Task goal:
Do not include the pictures; repeat the rest of the data exactly.
++++ Dataset excerpt ++++
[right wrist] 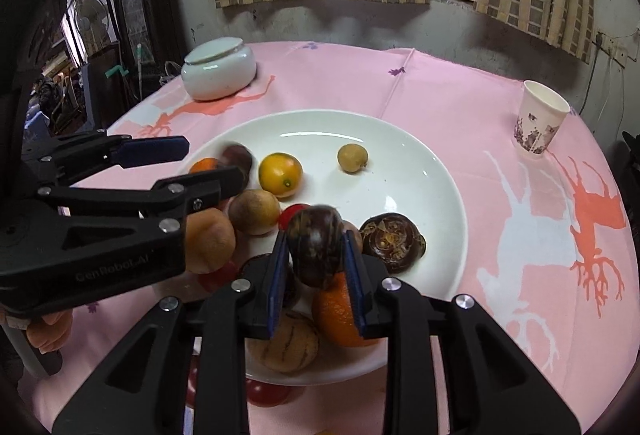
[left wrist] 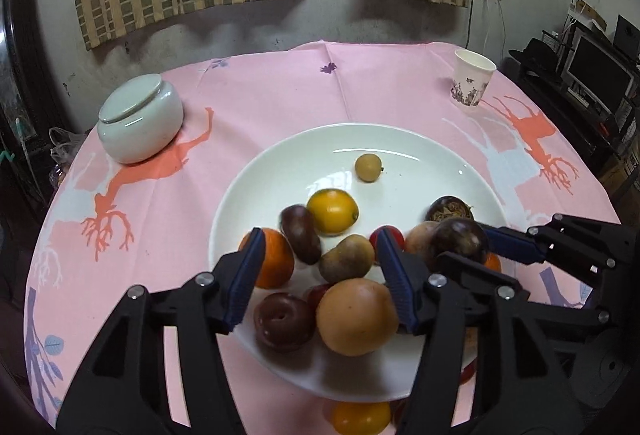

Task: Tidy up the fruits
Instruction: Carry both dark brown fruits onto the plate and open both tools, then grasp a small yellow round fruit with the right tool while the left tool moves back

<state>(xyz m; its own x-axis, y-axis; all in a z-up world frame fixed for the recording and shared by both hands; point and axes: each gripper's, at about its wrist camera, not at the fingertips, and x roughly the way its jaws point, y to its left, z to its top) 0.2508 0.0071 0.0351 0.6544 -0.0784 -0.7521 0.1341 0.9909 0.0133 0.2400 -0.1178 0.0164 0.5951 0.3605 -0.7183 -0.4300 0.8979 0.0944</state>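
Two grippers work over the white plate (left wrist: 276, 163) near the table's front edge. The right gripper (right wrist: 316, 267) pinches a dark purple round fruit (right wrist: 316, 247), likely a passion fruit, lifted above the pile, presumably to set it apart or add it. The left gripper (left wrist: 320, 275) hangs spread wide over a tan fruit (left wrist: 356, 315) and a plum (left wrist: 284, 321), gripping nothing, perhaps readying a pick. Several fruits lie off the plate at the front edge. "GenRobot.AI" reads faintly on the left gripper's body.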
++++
Response below:
[right wrist] 
[left wrist] 

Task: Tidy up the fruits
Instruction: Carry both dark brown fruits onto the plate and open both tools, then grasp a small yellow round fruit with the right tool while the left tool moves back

<state>(xyz m; its own x-axis, y-axis; all in a z-up world frame fixed for the recording and shared by both hands; point and axes: each gripper's, at about its wrist camera, not at the fingertips, and x roughly the way its jaws point, y to its left, z to its top) 0.2508 0.0071 0.0351 0.6544 -0.0784 -0.7521 0.1341 0.9909 0.0133 0.2400 -0.1178 0.0164 0.5951 0.3605 -0.7183 -0.4300 0.8979 0.0944</state>
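Two grippers work over the white plate (left wrist: 276, 163) near the table's front edge. The right gripper (right wrist: 316, 267) pinches a dark purple round fruit (right wrist: 316, 247), likely a passion fruit, lifted above the pile, presumably to set it apart or add it. The left gripper (left wrist: 320, 275) hangs spread wide over a tan fruit (left wrist: 356, 315) and a plum (left wrist: 284, 321), gripping nothing, perhaps readying a pick. Several fruits lie off the plate at the front edge. "GenRobot.AI" reads faintly on the left gripper's body.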

With that, the exercise is finished.